The ORTHOLOC® 3Di Ankle Fusion Plating System is intended to facilitate arthrodesis of the ankle including tibiotalocalcaneal and tibiotalar joints and tibiocalcaneal arthrodessis, in conjuction with osteotomies of the distal tibia, talus, and calcaneus.

ORTHOLOC® Bone Screws are indicated for use in bone reconstruction, osteotomy, arthrodesis, joint fusion, fracture repair, and fracture fixation, appropriate for the size of the device.

The subject Universal Anterior Plate is designed to facilitate arthrodesis of the ankle and is composed of titanium alloy. The plate features poly-axial locking screw holes and one compression slot. It accepts screws of multiple diameters and lengths.

The provided text is a U.S. FDA 510(k) premarket notification document for a medical device. This type of document is a submission to the FDA to demonstrate that the device to be marketed is at least as safe and effective as a legally marketed predicate device.

The document does not describe the acceptance criteria or a study proving the device meets acceptance criteria in the way typically expected for an AI/ML device or a diagnostic device. It is for a mechanical orthopedic implant (an ankle fusion plating system).

The "study" referenced in this document is a "non-clinical" engineering analysis (Finite Element Analysis and cross-sectional analysis) rather than a clinical trial or performance study against specific acceptance criteria for diagnostic output.

Therefore, most of the information requested in your prompt (e.g., sample size for test/training sets, data provenance, number/qualifications of experts, ground truth, MRMC study, standalone performance) is not applicable or not present in this document because it pertains to a different type of medical device evaluation.

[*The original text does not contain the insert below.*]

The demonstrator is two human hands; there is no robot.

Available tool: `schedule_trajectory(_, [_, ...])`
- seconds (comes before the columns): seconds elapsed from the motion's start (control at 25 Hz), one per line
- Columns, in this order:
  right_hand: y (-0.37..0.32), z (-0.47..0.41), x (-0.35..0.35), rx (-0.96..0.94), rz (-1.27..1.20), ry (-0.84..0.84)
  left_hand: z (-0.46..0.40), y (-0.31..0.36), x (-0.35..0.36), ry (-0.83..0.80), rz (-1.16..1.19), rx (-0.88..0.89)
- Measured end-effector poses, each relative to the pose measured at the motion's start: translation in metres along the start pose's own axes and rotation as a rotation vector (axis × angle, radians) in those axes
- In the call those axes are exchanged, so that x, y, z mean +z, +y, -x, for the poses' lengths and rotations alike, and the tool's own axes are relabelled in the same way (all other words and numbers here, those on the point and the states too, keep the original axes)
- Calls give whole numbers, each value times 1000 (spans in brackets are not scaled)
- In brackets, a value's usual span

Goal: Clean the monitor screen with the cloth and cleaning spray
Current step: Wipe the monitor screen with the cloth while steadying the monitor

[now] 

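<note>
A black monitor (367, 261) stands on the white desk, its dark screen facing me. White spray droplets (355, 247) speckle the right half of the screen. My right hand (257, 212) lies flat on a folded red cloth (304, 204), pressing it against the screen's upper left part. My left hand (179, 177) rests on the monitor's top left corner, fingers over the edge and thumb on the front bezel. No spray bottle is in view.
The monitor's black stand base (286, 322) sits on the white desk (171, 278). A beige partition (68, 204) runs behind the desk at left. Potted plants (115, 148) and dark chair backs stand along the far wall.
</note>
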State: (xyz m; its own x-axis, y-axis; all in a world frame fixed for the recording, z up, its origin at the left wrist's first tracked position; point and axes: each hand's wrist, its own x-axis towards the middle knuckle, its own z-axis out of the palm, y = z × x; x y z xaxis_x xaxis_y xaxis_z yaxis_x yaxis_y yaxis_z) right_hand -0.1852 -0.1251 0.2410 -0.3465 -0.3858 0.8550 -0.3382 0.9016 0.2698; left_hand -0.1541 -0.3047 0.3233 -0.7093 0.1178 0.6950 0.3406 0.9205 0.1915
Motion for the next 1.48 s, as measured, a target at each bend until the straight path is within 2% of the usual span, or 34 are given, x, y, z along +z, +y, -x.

However, I can extract the relevant information from the document as best as possible, focusing on how substantial equivalence was demonstrated:

1. Table of Acceptance Criteria and Reported Device Performance

For this orthopedic implant, the "acceptance criteria" are implied by the demonstration of "substantial equivalence" to a predicate device in terms of mechanical performance. The study aimed to show that the new device's bending strength was comparable to the predicate and did not introduce a new worst-case scenario.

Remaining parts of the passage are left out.